### Exercise objective
Exclude the images, then return every line below exactly as written.

### The records
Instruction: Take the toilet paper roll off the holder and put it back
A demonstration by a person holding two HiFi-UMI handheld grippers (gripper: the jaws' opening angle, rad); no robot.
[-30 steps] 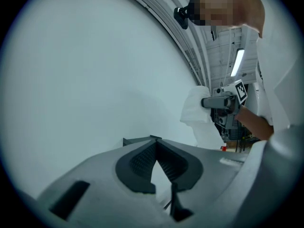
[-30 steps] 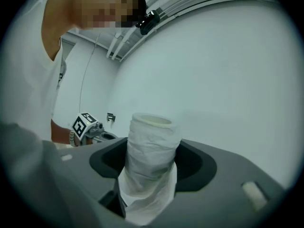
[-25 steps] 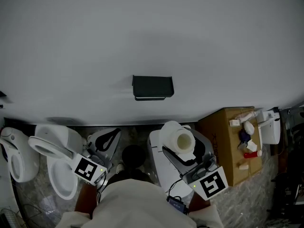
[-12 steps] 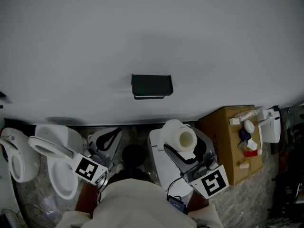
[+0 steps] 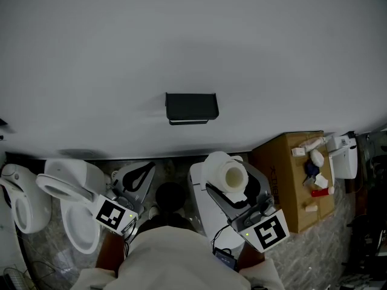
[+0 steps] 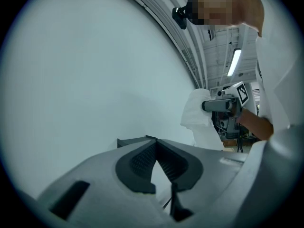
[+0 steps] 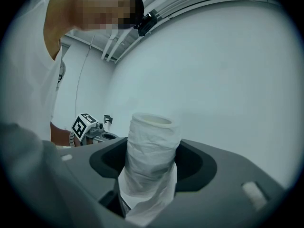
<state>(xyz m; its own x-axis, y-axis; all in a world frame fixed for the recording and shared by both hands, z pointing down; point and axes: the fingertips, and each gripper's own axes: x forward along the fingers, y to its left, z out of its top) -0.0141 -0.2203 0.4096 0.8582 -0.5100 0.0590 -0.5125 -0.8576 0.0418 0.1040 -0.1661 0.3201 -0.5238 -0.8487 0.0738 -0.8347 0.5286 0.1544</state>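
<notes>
A white toilet paper roll (image 5: 225,174) stands out from my right gripper (image 5: 234,185), which is shut on it low in the head view, below and right of the holder. The black holder (image 5: 191,107) is fixed to the grey wall and carries nothing. In the right gripper view the crumpled roll (image 7: 152,146) stands upright between the jaws of my right gripper (image 7: 152,167). My left gripper (image 5: 143,174) hangs at the lower left, shut with nothing in it. In the left gripper view my left gripper (image 6: 156,148) points at the wall, the holder (image 6: 133,140) just past it and the roll (image 6: 198,120) to its right.
Two white toilets (image 5: 66,192) stand on the floor at the left. A white unit (image 5: 205,213) sits under my right gripper. A cardboard box (image 5: 284,174) with several small items on it stands at the right, by a white fixture (image 5: 343,159).
The holder sits slightly higher in the head view as the camera shifts. Both grippers and the roll stay about where they were.
</notes>
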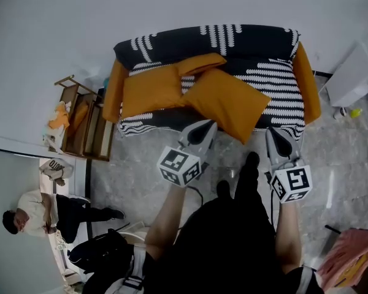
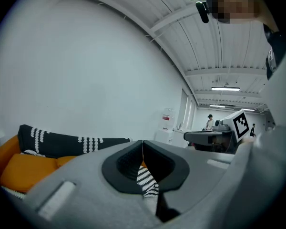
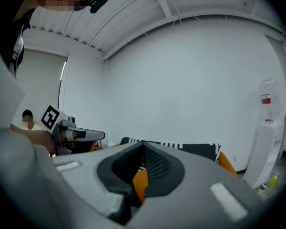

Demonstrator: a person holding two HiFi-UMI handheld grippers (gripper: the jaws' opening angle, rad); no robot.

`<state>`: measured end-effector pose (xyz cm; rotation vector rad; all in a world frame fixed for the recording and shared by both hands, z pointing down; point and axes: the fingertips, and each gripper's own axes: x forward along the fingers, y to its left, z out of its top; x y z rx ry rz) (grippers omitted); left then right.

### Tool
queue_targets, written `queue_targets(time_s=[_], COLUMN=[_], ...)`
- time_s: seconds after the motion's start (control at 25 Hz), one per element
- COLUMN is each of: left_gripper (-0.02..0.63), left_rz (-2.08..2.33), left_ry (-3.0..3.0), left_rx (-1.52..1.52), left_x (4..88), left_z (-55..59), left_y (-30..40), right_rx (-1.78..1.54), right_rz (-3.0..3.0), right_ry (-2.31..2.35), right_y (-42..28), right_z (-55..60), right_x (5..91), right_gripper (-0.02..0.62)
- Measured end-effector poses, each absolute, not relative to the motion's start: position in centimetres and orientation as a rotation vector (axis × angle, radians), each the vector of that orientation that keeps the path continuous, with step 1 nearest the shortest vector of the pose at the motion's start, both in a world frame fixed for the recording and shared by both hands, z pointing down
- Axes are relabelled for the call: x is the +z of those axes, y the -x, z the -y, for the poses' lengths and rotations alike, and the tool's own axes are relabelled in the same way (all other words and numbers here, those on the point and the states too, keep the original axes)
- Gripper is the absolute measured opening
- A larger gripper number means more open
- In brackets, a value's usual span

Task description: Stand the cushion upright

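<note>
A large orange cushion (image 1: pixel 227 103) lies flat on the seat of the black-and-white striped sofa (image 1: pixel 257 45), one corner hanging over the front edge. Two more orange cushions (image 1: pixel 150 89) rest against the left of the sofa back. My left gripper (image 1: pixel 206 126) hovers just in front of the flat cushion's near-left edge, shut and empty. My right gripper (image 1: pixel 275 131) is level with it at the cushion's right corner, also shut and empty. In the left gripper view the shut gripper (image 2: pixel 143 143) faces the sofa (image 2: pixel 62 144). Below the shut right gripper (image 3: pixel 143 148), orange cushion (image 3: pixel 139 182) shows.
A wooden rack (image 1: pixel 83 124) stands left of the sofa. A white water dispenser (image 1: pixel 359 72) stands to its right. A person (image 1: pixel 30 213) sits on the floor at lower left, near a black bag (image 1: pixel 104 250). Pink cloth (image 1: pixel 349 256) lies at lower right.
</note>
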<state>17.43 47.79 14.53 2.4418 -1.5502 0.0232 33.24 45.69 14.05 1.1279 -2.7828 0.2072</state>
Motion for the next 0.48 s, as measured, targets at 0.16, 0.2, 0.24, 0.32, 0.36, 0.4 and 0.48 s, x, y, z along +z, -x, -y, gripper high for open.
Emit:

### Written reply
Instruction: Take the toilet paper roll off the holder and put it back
A demonstration by a person holding two HiFi-UMI handheld grippers (gripper: the jaws' opening angle, rad); no robot.
[-30 steps] 
[-30 steps] 
[-25 steps] 
[-12 steps] 
[+0 steps] 
[+0 steps] 
[+0 steps] 
<state>(xyz m; its own x-axis, y-axis; all in a world frame fixed for the recording and shared by both hands, z pointing down; point and axes: the fingertips, and each gripper's own axes: x forward along the fingers, y to its left, z out of its top) -0.0141 -0.2203 0.4096 0.8582 -0.5100 0.0590 -0.5125 -0.8576 0.0418 0.1040 -0.1661 0.3201 -0.5238 -0.8487 0.0738 -0.8347 0.5286 0.1544</state>
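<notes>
A white toilet paper roll (image 5: 225,174) stands out from my right gripper (image 5: 234,185), which is shut on it low in the head view, below and right of the holder. The black holder (image 5: 191,107) is fixed to the grey wall and carries nothing. In the right gripper view the crumpled roll (image 7: 152,146) stands upright between the jaws of my right gripper (image 7: 152,167). My left gripper (image 5: 143,174) hangs at the lower left, shut with nothing in it. In the left gripper view my left gripper (image 6: 156,148) points at the wall, the holder (image 6: 133,140) just past it and the roll (image 6: 198,120) to its right.
Two white toilets (image 5: 66,192) stand on the floor at the left. A white unit (image 5: 205,213) sits under my right gripper. A cardboard box (image 5: 284,174) with several small items on it stands at the right, by a white fixture (image 5: 343,159).
The holder sits slightly higher in the head view as the camera shifts. Both grippers and the roll stay about where they were.
</notes>
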
Demonstrator: a person holding two HiFi-UMI handheld grippers (gripper: the jaws' opening angle, rad); no robot.

`<state>`: measured end-effector pose (xyz cm; rotation vector rad; all in a world frame fixed for the recording and shared by both hands, z pointing down; point and axes: the fingertips, and each gripper's own axes: x forward along the fingers, y to its left, z out of its top; x y z rx ry rz) (grippers omitted); left then right.

### Tool
queue_targets, written `queue_targets(time_s=[_], COLUMN=[_], ...)`
- time_s: seconds after the motion's start (control at 25 Hz), one per element
- COLUMN is each of: left_gripper (-0.02..0.63), left_rz (-2.08..2.33), left_ry (-3.0..3.0), left_rx (-1.52..1.52), left_x (4..88), left_z (-55..59), left_y (-30..40), right_rx (-1.78..1.54), right_rz (-3.0..3.0), right_ry (-2.31..2.35), right_y (-42..28), right_z (-55..60), right_x (5..91), right_gripper (-0.02..0.62)
- Measured end-effector poses, each absolute, not relative to the motion's start: position in centimetres and orientation as a rotation vector (axis × angle, radians), each the vector of that orientation that keeps the path continuous, with step 1 nearest the shortest vector of the pose at the motion's start, both in a world frame fixed for the recording and shared by both hands, z pointing down
- Axes are relabelled for the call: x is the +z of those axes, y the -x, z the -y, for the poses' lengths and rotations alike, and the tool's own axes are relabelled in the same way (all other words and numbers here, those on the point and the states too, keep the original axes)
- Gripper is the absolute measured opening
- A larger gripper number means more open
- In brackets, a value's usual span

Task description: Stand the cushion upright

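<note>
A large orange cushion (image 1: pixel 227 103) lies flat on the seat of the black-and-white striped sofa (image 1: pixel 257 45), one corner hanging over the front edge. Two more orange cushions (image 1: pixel 150 89) rest against the left of the sofa back. My left gripper (image 1: pixel 206 126) hovers just in front of the flat cushion's near-left edge, shut and empty. My right gripper (image 1: pixel 275 131) is level with it at the cushion's right corner, also shut and empty. In the left gripper view the shut gripper (image 2: pixel 143 143) faces the sofa (image 2: pixel 62 144). Below the shut right gripper (image 3: pixel 143 148), orange cushion (image 3: pixel 139 182) shows.
A wooden rack (image 1: pixel 83 124) stands left of the sofa. A white water dispenser (image 1: pixel 359 72) stands to its right. A person (image 1: pixel 30 213) sits on the floor at lower left, near a black bag (image 1: pixel 104 250). Pink cloth (image 1: pixel 349 256) lies at lower right.
</note>
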<state>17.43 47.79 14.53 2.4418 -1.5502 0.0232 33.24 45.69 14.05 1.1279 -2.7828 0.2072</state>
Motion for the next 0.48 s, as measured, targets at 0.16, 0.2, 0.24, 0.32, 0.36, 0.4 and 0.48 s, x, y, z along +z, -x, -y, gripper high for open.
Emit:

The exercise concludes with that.